Zahlungsmoral: exzellent!
22. März 2011 von Thomas Hartung
Schon 2007 beklagte der Bundesverband der Selbstständigen den stetigen Verfall der Zahlungsmoral. Inzwischen muss auch ich immer öfter meinen Honoraren hinterherlaufen, parallel dazu werden Schuldner in ihrem Verhalten immer dreister. Da werden Zahlungsziele (die in Deutschland üblichen 2 Wochen sind schon zunehmend auf 4 Wochen gedehnt) offenbar nur darum vertraglich vereinbart, um sie dann zu ignorieren.
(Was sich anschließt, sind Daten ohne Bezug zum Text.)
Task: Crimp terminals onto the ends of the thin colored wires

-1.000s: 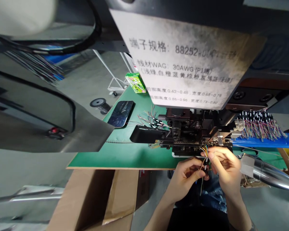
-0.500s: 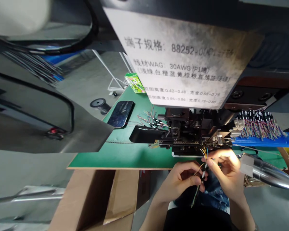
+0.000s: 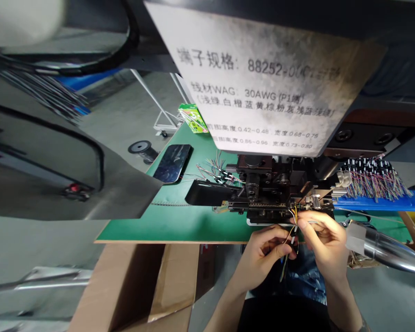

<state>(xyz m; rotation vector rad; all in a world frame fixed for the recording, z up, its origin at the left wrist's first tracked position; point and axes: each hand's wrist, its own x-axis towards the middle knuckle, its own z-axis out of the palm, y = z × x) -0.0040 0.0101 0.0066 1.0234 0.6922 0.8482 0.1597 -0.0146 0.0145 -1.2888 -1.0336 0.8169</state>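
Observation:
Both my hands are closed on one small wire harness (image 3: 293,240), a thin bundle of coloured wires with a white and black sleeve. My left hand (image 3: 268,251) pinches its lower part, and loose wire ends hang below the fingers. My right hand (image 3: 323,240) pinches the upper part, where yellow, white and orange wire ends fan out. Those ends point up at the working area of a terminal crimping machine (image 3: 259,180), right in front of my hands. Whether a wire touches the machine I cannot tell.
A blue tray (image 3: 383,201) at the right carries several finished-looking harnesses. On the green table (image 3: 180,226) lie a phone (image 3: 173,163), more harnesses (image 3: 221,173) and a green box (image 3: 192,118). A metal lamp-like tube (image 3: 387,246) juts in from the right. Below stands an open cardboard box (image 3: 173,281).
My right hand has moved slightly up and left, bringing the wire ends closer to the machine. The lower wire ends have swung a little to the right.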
Da werden für feste Mitarbeiter Bier- und Bratwurstevents veranstaltet, aber die Rechnungen der Freien selbst nach 8 Wochen (Zahlungsziel PLUS Überschreitung) nicht bezahlt. Da werden ebenso inhaltslose wie feige Entschuldigungsmails geschrieben, wenn man ein persönliches Gespräch oder mindestens ein Telefonat erwartet, in dem gemeinsam Alternativen wie Ratenzahlung, Stundung usw. besprochen werden könnten. Und da wird sogar bestritten, dass man sich als Schuldner mit den einbehaltenen Honoraren einen stillen Kredit verschafft, und also berechtigte Zinsnachforderungen unbeachtet gelassen. Der Gang zum Anwalt als letztes Mittel, das ich auch schon nutzen musste, ist zwar kurzfristig hilfreich, um das selbstverständliche Honorar einzutreiben, aber langfristig schädlich, da solch unbequemen Dozenten natürlich keine Lehraufträge mehr erteilt werden.
Das allerdings waren bis ins letzte Jahr hinein vor allem privatwirtschaftliche Erfahrungen. Aktuell aber lassen sich die auch von staatlicher Seite bestätigen – obwohl die Ursachen hier andere scheinen. Ein Telefonat mit einer Mitarbeiterin der Dresdner TU ergab soeben, dass für die Abrechnung aller (!) Lehraufträge der Universität nebst anderen Rechnungsdingen ganze ZWEI Mitarbeiterinnen zuständig sind. Dass die derart Überlasteten auch ab und zu krank werden und dann keinerlei Bearbeitung mehr erfolgt, liegt auf der Hand. Das bedeutet: aufgrund des universitären Abrechnungsmodus per Semester statt per Monat habe ich für die TU Dresden seit der ersten Oktoberwoche 2010 gearbeitet, ohne bis heute dafür einen Cent auf dem Konto zu sehen. Wohlbemerkt: an einer Universität, die im Rahmen der Exzellenzinitiative noch im Rennen ist.
Nun – ob fehlende Moral oder fehlendes Personal: das Resultat ist identisch. Und lässt des Gläubigers Glauben, dass in diesem Land Einsatz, Qualität und Zuverlässigkeit honoriert werden, weiter sinken. Eine Beschwerdestelle dafür ist jedoch nirgends zu finden.
Aber wenn, wer freiwillig und zudem pünktlich zahlt, inzwischen eine Minderheit bildet, dann läuft grundsätzlich etwas falsch.